The reply to the records below should contain exactly the lines from the line with "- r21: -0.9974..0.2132" through the line with "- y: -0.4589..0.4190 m", and nothing besides.

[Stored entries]

·····

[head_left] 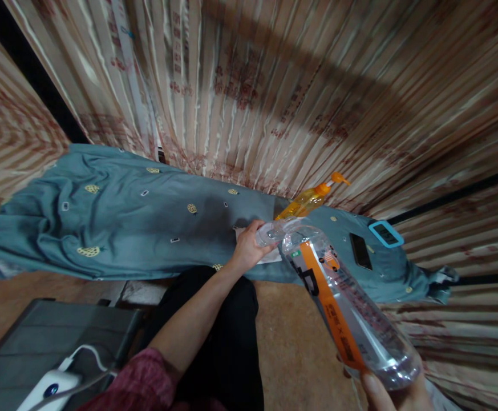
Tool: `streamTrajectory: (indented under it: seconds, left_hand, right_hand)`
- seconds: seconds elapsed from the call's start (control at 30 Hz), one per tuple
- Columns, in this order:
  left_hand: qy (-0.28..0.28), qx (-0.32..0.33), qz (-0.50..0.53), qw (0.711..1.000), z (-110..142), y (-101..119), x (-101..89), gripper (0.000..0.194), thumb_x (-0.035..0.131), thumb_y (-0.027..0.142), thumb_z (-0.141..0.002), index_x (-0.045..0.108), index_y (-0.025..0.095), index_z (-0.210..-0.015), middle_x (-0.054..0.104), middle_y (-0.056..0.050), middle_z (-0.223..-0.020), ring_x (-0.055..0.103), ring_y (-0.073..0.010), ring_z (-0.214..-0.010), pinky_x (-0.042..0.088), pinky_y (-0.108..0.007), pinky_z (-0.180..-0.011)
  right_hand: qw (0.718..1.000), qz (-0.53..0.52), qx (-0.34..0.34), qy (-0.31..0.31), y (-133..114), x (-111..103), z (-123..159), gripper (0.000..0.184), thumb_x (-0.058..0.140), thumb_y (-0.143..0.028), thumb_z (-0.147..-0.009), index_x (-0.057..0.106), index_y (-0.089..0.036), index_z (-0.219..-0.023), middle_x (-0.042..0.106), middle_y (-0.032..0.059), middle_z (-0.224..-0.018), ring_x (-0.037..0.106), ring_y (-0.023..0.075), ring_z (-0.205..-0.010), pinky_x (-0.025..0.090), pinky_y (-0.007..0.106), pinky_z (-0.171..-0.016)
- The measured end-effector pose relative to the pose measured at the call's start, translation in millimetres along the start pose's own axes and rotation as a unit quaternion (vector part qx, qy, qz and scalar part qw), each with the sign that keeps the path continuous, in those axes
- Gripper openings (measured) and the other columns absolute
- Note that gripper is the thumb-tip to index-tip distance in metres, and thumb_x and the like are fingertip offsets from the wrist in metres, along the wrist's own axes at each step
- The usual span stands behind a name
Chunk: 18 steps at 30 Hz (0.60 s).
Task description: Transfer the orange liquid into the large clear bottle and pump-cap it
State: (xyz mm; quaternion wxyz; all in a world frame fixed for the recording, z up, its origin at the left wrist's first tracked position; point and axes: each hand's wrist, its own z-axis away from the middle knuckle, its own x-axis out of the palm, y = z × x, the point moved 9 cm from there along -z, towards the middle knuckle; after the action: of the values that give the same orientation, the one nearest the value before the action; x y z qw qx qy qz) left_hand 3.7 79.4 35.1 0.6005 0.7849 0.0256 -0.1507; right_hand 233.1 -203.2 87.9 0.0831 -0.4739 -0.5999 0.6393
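Note:
My right hand (396,394) grips a large clear plastic bottle (351,308) near its base. The bottle has an orange and white label and is tilted, its neck end pointing up and left. My left hand (249,248) is closed around a small clear container (270,233), whose exact kind I cannot make out. The big bottle's neck end is close to this container; whether they touch is unclear. Just behind them stands a pump bottle (302,202) of orange-yellow liquid with an orange pump head. A pale sheet (272,258) lies beneath my left hand.
A grey-green cloth with pineapple prints (146,217) covers the long narrow surface. At its right lie a dark phone (360,251) and a blue-framed device (385,234). Patterned curtains (249,85) hang behind. A grey stool (52,337) at lower left bears a white device (52,391) with a cable.

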Motion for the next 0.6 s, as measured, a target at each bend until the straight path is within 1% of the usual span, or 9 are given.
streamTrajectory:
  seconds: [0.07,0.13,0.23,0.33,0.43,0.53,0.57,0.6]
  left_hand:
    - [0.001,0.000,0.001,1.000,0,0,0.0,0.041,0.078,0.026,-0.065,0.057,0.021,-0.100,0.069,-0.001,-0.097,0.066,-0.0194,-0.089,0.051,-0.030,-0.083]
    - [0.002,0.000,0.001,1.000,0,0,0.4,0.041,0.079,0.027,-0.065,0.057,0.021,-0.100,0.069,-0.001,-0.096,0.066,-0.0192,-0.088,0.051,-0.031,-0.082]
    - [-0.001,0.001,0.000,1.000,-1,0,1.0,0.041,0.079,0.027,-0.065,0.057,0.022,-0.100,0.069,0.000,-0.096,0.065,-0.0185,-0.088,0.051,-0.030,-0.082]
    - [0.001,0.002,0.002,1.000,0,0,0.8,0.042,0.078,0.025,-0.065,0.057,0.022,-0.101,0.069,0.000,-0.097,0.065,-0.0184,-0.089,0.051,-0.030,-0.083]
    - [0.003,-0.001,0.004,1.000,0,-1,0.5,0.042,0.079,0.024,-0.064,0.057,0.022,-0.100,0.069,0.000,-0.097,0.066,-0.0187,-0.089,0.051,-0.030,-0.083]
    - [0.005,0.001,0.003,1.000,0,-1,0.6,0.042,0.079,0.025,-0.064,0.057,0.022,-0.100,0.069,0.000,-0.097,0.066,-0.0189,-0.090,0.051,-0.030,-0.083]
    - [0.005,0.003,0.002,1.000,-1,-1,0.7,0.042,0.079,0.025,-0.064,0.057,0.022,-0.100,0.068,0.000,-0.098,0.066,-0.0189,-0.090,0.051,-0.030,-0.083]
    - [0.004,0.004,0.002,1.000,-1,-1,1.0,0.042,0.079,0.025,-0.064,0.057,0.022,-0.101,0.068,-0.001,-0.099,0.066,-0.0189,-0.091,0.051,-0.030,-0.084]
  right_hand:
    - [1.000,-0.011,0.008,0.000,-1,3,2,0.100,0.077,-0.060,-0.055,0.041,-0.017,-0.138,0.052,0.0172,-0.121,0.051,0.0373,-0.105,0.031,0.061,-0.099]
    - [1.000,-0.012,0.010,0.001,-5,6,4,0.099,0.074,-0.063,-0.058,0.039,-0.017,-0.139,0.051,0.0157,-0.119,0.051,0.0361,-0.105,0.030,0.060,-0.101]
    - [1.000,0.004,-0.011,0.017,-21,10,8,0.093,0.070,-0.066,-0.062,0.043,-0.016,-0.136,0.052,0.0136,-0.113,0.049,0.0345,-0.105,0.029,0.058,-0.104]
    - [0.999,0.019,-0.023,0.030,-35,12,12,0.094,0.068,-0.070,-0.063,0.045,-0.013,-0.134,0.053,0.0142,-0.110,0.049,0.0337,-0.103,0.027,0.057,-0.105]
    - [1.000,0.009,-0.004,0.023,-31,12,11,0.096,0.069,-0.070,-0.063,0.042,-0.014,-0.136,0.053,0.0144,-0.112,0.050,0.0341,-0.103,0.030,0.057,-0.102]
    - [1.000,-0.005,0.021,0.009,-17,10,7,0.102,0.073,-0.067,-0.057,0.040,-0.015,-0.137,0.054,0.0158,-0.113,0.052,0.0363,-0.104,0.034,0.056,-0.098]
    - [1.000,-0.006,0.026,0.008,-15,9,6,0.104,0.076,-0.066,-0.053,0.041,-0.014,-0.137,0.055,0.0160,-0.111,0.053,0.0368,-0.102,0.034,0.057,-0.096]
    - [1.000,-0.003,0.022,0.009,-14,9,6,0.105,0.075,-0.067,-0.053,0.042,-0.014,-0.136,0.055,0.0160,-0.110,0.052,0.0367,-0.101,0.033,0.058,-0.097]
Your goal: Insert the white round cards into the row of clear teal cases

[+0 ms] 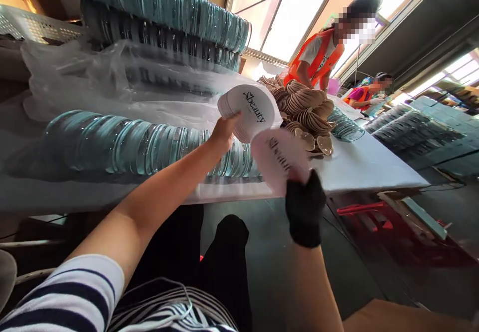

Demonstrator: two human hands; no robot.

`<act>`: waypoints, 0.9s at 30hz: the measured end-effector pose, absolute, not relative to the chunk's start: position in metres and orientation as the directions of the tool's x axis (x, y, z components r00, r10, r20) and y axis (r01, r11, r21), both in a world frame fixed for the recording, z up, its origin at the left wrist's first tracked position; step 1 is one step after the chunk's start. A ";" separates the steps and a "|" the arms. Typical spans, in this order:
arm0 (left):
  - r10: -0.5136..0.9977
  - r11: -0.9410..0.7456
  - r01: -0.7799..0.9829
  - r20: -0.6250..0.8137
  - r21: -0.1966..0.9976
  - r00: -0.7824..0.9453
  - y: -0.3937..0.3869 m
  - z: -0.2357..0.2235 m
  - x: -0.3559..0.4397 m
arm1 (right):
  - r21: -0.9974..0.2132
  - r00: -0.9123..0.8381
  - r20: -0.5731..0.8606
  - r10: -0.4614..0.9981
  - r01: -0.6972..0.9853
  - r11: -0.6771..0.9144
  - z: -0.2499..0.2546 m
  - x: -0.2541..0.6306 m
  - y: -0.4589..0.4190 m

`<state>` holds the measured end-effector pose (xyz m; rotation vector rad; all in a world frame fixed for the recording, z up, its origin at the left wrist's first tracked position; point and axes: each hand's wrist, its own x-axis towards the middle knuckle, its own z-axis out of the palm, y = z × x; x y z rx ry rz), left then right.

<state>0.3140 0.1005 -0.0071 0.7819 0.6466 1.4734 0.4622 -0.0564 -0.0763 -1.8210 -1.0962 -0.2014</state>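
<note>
My bare left hand (224,133) grips a stack of round white printed discs (249,110); the top one reads "beauty" in dark letters. In my right hand (305,199), which wears a black glove, is a single disc (279,157) with the same print, blurred by motion. This disc overlaps the lower right edge of the stack in the view. Behind my left forearm, a long row of round glass pieces (130,142) lies along the table (366,167). A heap of brown, oval-ended pieces (303,105) rests just beyond the discs.
Clear plastic sheeting (123,82) covers part of the table, with stacked glass rows (160,7) behind it. Two people in orange vests (318,57) work farther off. A red plastic item (366,217) lies low at the right, and several bluish stacks (430,127) stand beyond.
</note>
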 end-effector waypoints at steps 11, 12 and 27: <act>0.999 0.014 -0.694 0.024 0.719 0.045 0.112 -0.009 0.299 | -0.382 0.254 0.284 0.924 0.915 -0.134 -0.097 0.392 -0.013; 0.999 0.026 -0.702 0.010 0.712 0.047 0.111 -0.008 0.298 | -0.396 0.237 0.280 0.930 0.911 -0.113 -0.095 0.392 -0.007; 0.998 0.056 -0.707 -0.026 0.705 0.054 0.113 -0.009 0.297 | -0.502 0.066 0.230 0.971 0.863 0.060 -0.101 0.397 0.023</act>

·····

# Task response
  - r21: -0.9974..0.2132
  - r00: -0.9123..0.8381
  - r20: -0.5731..0.8606
  - r10: -0.4614..0.9981
  - r01: -0.6972..0.9853
  - r11: -0.6771..0.9144
  - z: -0.2499..0.2546 m
  - x: -0.2541..0.6306 m
  - y: -0.4589..0.4190 m

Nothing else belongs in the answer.